At the time of the Huawei phone incident, the parcels company stated: “FedEx values our business in China. Our relationship with Huawei Technologies Co Ltd and our relationships with all of our customers in China are important to us. FedEx holds itself to a very high standard of service. FedEx will fully cooperate with any regulatory investigation into how we serve our customers.”
Conflict between FedEx and Huawei
Last month, China said it would launch an investigation after two parcels sent via FedEx destined for Huawei addresses in Asia were diverted to the United States. FedEx said the packages were “misrouted in error.”
In the latest incident, technology news outlet PCMag here said that its writer in Britain had attempted to send a Huawei P30 handset to a colleague in the United States. FedEx returned the phone and told the sender that it could not deliver the package because of a “U.S. government issue” with Huawei and the Chinese government, PCMag reported.
FedEx responded by saying publicly that it would deliver all products made by Huawei to addresses other than those of Huawei and affiliates placed on the U.S. national security blacklist.
FedEx rival United Parcel Service Inc also confirmed it would not ship to Huawei addresses on the Entity List but had no “general ban” on Huawei products.
A Huawei spokesman said the Chinese firm was not currently using either FedEx or UPS services. On Sunday, Huawei tweeted it was not within FedEx’s right to prevent the delivery and said the courier had a “vendetta.”

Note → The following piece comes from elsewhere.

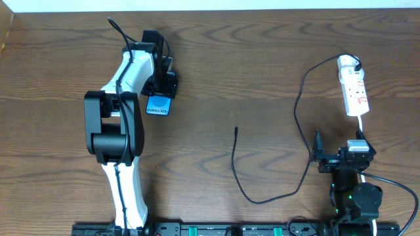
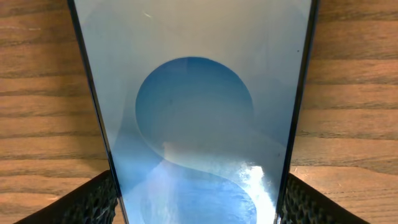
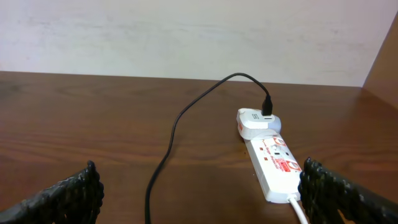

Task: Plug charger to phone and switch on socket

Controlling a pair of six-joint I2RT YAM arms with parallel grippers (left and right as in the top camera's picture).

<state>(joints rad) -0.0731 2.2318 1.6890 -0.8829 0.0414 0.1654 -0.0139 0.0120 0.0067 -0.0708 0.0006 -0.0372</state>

Chinese telecoms company Huawei Technologies Co in May was added to the U.S. “Entity List” of people and companies the government said posed a risk to the United States, essentially barring it from buying U.S. technology upon which it was heavily reliant.
China is also drawing up its own “Unreliable Entities List” of foreign firms, groups and individuals. State-run newspaper Global Times on Sunday tweeted that FedEx was likely to be added to that list.
State news agency Xinhua previously said the investigation into FedEx misrouting Huawei packages should not be regarded as retaliation.
China’s foreign ministry asked for a full explanation.